Dicen que estamos en una época de involución, y no pueden estar más equivocados quienes dicen eso. Esta es la evolución, damas y caballeros, esta es la evolución después de dejar que nos mataran la fe en el corazón de los hombres —¡pobre Nietzsche que, aunque parezca lo contrario, odiaba tener razón!—; esta es la consecuencia lógica de dejarnos ser vagos, etéreos, gracias a la tecnología que nos sirve cualquier necesidad inventada en bandeja. La época de la masa que se jacta de ignorante, de servicial y lacaya; la masa que se lanza sobre la ruinas de su podredumbre y fingen sonrisas amplias y llenas de pareceres solo para que no se descubra la verdad: es agotador ser tan mediocre. Sin embargo, no hay visos de que la situación vaya a revertirse porque la industria de la tontuna sigue produciendo sin parar y cada vez cosas —¿acaso alguien duda de que aspiramos a ser cosas?— absurdas y delirantes que conllevarán actitudes igual de absurdas y delirantes, sin que por ello nadie sienta rubor o vergüenza.

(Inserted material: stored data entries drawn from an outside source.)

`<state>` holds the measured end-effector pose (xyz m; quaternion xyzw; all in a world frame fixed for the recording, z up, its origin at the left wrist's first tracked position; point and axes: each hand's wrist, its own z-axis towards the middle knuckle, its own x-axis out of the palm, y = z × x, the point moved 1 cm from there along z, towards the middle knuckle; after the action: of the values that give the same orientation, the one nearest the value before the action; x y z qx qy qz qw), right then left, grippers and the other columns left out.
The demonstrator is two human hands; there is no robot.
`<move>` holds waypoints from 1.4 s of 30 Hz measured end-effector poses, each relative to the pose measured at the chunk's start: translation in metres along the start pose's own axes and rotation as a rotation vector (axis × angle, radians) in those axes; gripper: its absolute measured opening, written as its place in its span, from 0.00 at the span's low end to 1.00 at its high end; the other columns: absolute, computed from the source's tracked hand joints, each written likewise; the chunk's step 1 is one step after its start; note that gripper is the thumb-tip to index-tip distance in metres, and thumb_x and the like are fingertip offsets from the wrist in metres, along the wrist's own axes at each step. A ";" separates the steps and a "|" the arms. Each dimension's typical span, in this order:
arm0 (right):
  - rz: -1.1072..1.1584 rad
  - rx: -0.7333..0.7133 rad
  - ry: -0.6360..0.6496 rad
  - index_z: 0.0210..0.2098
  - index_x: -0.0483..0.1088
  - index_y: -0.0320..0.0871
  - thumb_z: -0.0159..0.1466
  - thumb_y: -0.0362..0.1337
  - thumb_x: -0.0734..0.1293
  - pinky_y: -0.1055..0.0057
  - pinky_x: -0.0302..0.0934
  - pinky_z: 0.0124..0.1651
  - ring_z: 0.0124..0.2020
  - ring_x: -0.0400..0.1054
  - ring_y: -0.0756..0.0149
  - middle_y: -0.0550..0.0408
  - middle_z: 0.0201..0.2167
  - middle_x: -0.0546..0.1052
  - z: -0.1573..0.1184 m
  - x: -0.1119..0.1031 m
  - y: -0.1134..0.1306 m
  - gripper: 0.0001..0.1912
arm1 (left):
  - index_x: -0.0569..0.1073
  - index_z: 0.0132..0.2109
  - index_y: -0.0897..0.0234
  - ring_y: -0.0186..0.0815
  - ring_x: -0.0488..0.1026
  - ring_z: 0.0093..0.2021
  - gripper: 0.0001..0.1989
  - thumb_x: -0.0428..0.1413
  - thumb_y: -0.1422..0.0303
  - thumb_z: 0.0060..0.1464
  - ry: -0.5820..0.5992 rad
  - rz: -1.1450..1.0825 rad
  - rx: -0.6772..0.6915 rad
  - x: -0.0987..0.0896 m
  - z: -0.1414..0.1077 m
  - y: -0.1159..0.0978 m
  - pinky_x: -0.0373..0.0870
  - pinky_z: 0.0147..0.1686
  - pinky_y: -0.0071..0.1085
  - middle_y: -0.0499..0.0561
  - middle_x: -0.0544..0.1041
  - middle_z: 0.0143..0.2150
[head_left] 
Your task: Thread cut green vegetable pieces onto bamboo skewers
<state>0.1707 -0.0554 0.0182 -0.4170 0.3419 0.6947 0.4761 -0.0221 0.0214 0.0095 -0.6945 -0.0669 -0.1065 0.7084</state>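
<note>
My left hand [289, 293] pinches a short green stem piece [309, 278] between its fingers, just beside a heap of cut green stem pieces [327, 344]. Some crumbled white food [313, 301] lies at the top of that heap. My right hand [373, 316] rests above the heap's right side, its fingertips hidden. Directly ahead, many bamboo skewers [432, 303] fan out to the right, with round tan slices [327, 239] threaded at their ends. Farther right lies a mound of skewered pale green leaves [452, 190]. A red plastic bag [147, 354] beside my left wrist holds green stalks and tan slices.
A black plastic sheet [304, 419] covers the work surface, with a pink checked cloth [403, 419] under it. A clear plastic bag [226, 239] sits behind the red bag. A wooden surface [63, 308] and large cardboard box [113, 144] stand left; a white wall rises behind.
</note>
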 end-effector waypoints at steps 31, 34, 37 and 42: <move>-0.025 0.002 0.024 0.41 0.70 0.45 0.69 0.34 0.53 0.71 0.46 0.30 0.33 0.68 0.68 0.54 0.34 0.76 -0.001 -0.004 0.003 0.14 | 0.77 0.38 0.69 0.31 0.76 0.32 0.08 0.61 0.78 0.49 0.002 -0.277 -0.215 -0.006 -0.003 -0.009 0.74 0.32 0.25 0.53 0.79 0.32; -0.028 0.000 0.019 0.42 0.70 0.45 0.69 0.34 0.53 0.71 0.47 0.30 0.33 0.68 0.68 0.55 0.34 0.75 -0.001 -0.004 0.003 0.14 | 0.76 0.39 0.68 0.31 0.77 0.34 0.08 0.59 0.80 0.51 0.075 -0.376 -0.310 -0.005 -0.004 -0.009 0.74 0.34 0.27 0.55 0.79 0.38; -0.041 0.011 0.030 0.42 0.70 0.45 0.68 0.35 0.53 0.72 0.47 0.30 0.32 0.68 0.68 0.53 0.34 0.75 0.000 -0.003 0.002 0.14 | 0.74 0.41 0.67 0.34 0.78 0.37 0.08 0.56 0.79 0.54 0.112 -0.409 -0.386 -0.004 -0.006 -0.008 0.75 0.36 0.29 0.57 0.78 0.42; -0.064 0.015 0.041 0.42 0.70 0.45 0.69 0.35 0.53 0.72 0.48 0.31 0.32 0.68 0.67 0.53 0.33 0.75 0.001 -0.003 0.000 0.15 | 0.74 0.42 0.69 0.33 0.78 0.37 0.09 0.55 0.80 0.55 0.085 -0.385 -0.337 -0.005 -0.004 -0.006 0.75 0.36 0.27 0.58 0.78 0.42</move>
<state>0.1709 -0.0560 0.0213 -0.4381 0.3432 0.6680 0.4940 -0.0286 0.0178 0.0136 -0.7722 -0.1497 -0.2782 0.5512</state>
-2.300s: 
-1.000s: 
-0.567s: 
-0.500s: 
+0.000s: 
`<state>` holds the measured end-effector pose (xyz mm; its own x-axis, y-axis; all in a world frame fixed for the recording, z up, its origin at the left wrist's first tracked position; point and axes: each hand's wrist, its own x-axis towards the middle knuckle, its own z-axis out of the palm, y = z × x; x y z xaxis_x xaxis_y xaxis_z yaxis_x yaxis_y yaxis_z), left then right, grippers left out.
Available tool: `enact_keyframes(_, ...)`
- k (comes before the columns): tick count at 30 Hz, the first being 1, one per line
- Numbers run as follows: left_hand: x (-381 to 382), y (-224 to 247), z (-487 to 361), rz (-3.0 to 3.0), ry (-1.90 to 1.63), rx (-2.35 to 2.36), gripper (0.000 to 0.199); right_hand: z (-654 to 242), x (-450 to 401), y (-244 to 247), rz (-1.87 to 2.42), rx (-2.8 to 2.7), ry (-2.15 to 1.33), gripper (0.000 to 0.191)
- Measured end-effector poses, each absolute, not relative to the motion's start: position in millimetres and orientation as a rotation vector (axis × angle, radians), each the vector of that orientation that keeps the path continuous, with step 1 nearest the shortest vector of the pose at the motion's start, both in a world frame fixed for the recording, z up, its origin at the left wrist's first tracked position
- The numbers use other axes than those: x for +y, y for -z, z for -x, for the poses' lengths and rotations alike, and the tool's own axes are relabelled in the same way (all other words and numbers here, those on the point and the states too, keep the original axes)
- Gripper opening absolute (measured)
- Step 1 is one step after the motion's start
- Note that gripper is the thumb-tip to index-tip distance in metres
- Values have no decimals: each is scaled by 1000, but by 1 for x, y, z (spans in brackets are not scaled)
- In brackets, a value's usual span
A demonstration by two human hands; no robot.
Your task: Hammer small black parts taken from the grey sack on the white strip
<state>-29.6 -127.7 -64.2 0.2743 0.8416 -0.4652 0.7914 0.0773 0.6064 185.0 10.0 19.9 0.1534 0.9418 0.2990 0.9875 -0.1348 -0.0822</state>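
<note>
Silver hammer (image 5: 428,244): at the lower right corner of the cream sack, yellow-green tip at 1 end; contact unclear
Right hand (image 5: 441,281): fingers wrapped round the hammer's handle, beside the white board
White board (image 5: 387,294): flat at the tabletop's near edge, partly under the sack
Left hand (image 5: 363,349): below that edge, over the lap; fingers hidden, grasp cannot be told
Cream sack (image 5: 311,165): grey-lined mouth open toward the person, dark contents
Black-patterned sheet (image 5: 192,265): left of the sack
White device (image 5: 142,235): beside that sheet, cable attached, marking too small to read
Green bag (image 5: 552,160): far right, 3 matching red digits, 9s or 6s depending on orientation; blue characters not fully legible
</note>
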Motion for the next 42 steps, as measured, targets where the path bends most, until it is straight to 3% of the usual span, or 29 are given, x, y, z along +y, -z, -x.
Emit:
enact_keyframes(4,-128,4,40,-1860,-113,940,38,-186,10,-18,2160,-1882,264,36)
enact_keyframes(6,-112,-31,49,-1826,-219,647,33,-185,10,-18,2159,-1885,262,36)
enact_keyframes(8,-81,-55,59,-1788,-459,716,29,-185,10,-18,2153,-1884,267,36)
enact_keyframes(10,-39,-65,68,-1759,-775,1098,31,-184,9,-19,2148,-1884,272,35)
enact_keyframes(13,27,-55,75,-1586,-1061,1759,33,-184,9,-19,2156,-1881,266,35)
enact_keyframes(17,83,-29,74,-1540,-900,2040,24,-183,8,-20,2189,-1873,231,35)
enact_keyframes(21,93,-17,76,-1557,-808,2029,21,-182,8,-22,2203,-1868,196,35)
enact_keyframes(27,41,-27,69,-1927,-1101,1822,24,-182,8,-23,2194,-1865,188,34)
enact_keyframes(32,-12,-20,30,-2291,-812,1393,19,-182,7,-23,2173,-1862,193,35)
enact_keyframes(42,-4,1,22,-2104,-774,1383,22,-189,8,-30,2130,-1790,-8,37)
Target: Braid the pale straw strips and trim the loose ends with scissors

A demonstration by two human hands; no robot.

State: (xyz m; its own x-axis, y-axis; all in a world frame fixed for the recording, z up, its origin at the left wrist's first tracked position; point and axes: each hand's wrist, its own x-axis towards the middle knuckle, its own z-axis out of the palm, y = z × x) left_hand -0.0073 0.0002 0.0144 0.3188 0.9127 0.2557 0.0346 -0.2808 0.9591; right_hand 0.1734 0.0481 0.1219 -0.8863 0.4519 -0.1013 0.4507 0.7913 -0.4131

Bajo del autobús con la certeza de que las palabras de Thomas Bernhard no pueden ser más ciertas. Hemos convertido nuestra existencia en un parecer, y la vida, en un rincón de ese autobús, se estremece de dolor, llora, porque sabe que nadie la respetará, que cada uno de los seres que caminan por la calle o pacen en los medios de transporte o se atiborran en las terrazas o invaden las playas han dejado de amarla para fingir que viven. ¿Algo se podrá hacer?, le pregunto mientras camino hacia el despacho donde pasaré casi el resto del día. Busca la belleza ahí donde estuvo siempre, más allá de quienes respiran por inercia, ahí la encontrarás y me encontrarás. El resto sigue caminando sin darse cuenta de que han sido derrotados por su desidia. La fealdad del mundo los ha devorado y contemplan, como dijo Walter Benjamin, su destrucción como si fuera un espectáculo, ahora con la mirada fija en sus espejos móviles.